Forget about selling the fan base. They now have three legitimate 3+ WAR players, with Eloy and Robert likely joining them in that category in the next season or two. But time marches on and they can’t waste these seasons like they wasted the seasons of Sale, Quintana, and Eaton. I know they tried supplementing with free agents and trades (like Melky, Robertson, LaRoche, Frazier) but they need to convert on signing legit 4-WAR free agents rather than shopping for bargains in the 2-WAR range. Cole, Wheeler, Ryu, Grandal, Rendon, Donaldson… they need to come away with a minimum of two of those.
Dream on. Kenny’s just hoping to pry Curtis Granderson away from the Marlins.
It’s different this time. Last time we only had 3 good players and a bunch of scrubs. Now we have 5 good players so when we fill the roster in with scrubs the results should be different.
(I apologize as most of my posts lately have been cynical/sarcastic but this team is doing its best to bring it out in me)
I think Cole, Stras, and Bum are going to be too expensive. Keuchel and Hamels might not be great in our park but they are lefties which we could use. Odorizzi should probably be our top target but I just keep waiting for him to turn back into a pumpkin. I’m also on board with throwing money at Castellanos and Grandal but we might have to settle for just one.
Why would anyone want to throw money at Castellanos?
Because he hits home runs and takes walks? His defense is not great but we ran Palka in RF for a full season so I don’t know that we actually care about that kind of stuff.
Exactly my point, knox. Curious if they’ll sign 2 mid to top tier FA SP’s to multi year deals, or go with “flexible” placeholders to see how many of the 6 behind Giolito can establish themselves.
NBC Sports Chicago should have a RedZone like broadcast which only comes on during Eloy Jimenez/Yoan Moncada/Tim Anderson at bats, because whoo boy, these last 12 games are not going to be very fun to watch.
The first 150 weren’t much fun either.
Pre-ASB was fun.
Just got to wait for that last week of “oh only a couple of games left for several months” panic sets in.
I have no idea if this still exists, but there used to be an open source add-on for the MLB.tv web player that would automatically switch to different games based on a customizable preference list of players/teams/game leverage index. The next two weeks would have been a good time to make use of that.
6 pick in the draft looks like a lock. This rebuild is a sinking island in a puddle of Pisz.
I doubt it. Even without Giolito, we’ve got 7 games left agains the Tigers. I’d bet the bank we win at least 3 of those and probably 4+. Even with our rotation, that Tigers lineup is Doo Doo.
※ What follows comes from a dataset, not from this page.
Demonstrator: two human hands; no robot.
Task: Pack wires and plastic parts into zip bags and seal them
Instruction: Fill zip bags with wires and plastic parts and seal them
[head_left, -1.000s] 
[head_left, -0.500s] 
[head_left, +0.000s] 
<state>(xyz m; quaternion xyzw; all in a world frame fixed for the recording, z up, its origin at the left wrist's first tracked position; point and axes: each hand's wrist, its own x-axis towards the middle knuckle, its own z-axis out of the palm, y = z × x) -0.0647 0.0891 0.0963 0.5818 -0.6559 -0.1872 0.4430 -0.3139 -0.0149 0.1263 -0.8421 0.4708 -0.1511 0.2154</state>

Cease/Lopez/Nova could potentially look like all stars against them.
As for teh rebuild, I’ve completely lost faith that we will have legit “sustained success” But with Yoan/Tim/Giolito all having outstanding coming out years and Eloy building towards something, I’m still optimistic for a 2 year Royals like run. Which is not really a success but wouldn’t be a failure.
When will we start trying to win?
When will we stop having Triple-A filler on our big-league roster?
When will we actually have a decent second half? A second half where the team doesn’t quit in the final month?
Maybe when they’ve developed a proven core superior to the one they failed with in ’15?